NiCo2S4 quantum dots with high redox reactivity for hybrid supercapacitors

Abstract Despite advances in the synthetic methodology and multi-dimensional morphology engineering of ternary nickel cobalt sulfides for supercapacitors electrode materials, the intrinsic incentive mechanism of nickel cobalt sulfides in elevating charge storage property still remains cryptic. Here, we successfully synthesized high quality NiCo2S4 quantum dots (QDs) with good monodispersity and size distribution. Combining DFT theoretical calculation with ex-situ XPS characterization results, we elucidate that the synergistic modulation between reactive Ni and Co donates more active electrons near the Fermi level, as well as advantageous reaction surface and decreased energy barrier. This synergistically enhanced reactivity boosts larger proportion of Ni and Co from the NiCo2S4 QDs involved in the redox reaction, contributing to more than three times augment in specific capacity over the NiS2 or CoS2 QDs.
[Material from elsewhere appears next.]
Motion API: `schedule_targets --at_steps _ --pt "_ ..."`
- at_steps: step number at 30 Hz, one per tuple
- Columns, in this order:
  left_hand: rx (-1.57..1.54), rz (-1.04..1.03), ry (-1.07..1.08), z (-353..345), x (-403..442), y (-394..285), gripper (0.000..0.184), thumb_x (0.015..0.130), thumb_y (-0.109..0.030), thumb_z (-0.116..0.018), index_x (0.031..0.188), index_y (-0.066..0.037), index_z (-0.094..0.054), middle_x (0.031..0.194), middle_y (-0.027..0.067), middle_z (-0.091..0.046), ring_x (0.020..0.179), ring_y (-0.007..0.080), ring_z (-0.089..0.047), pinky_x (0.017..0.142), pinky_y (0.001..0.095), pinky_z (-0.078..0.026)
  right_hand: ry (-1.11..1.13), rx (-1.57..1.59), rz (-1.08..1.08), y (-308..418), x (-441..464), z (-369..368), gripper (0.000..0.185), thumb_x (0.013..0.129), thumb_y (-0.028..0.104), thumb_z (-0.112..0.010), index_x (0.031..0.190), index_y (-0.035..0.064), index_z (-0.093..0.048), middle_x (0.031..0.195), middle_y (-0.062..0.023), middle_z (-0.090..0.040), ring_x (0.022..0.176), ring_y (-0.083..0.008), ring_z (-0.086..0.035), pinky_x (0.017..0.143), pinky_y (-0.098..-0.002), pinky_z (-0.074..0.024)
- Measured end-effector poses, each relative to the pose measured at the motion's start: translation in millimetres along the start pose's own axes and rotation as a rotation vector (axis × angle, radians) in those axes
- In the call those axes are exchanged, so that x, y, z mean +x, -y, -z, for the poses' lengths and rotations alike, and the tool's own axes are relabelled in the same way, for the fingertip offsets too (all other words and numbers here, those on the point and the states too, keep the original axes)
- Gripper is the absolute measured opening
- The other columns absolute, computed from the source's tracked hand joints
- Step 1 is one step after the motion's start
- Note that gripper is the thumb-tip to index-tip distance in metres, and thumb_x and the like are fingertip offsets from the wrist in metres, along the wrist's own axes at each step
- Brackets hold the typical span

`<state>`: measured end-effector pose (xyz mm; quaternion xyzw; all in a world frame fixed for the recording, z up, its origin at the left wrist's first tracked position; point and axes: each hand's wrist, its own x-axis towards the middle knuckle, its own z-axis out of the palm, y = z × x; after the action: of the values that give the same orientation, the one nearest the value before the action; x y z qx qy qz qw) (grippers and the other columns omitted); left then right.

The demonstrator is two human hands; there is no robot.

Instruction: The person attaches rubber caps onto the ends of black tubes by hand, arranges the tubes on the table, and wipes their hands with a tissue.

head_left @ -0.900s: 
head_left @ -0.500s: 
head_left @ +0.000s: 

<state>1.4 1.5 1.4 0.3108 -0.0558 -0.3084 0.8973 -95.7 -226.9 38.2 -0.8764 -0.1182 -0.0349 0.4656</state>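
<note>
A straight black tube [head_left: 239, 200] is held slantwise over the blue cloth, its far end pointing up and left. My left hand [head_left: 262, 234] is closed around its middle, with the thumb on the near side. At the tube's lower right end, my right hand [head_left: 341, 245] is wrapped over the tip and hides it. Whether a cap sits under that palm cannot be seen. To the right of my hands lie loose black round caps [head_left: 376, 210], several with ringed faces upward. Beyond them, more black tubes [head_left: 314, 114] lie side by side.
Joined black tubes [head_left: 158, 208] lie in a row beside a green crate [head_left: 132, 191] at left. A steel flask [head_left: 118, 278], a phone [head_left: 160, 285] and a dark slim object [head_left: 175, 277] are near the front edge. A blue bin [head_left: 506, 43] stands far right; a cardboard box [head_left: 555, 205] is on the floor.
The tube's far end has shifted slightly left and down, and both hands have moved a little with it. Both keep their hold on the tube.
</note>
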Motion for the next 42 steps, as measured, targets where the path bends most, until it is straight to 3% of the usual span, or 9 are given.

Meanwhile, electrochemical studies indicate that the structural superiorities of NiCo2S4 QDs accelerate ions diffusion and reaction kinetics. Benefiting from these aspects, a hybrid supercapacitor constructed by the NiCo2S4 QDs as cathode and nitrogen-doped reduced graphene oxide nanosheets as anode delivers an ultrahigh energy density of 67.5 Wh·kg-1 at power density of 850 W·kg-1, as well as excellent rate performance and robust cyclic stability.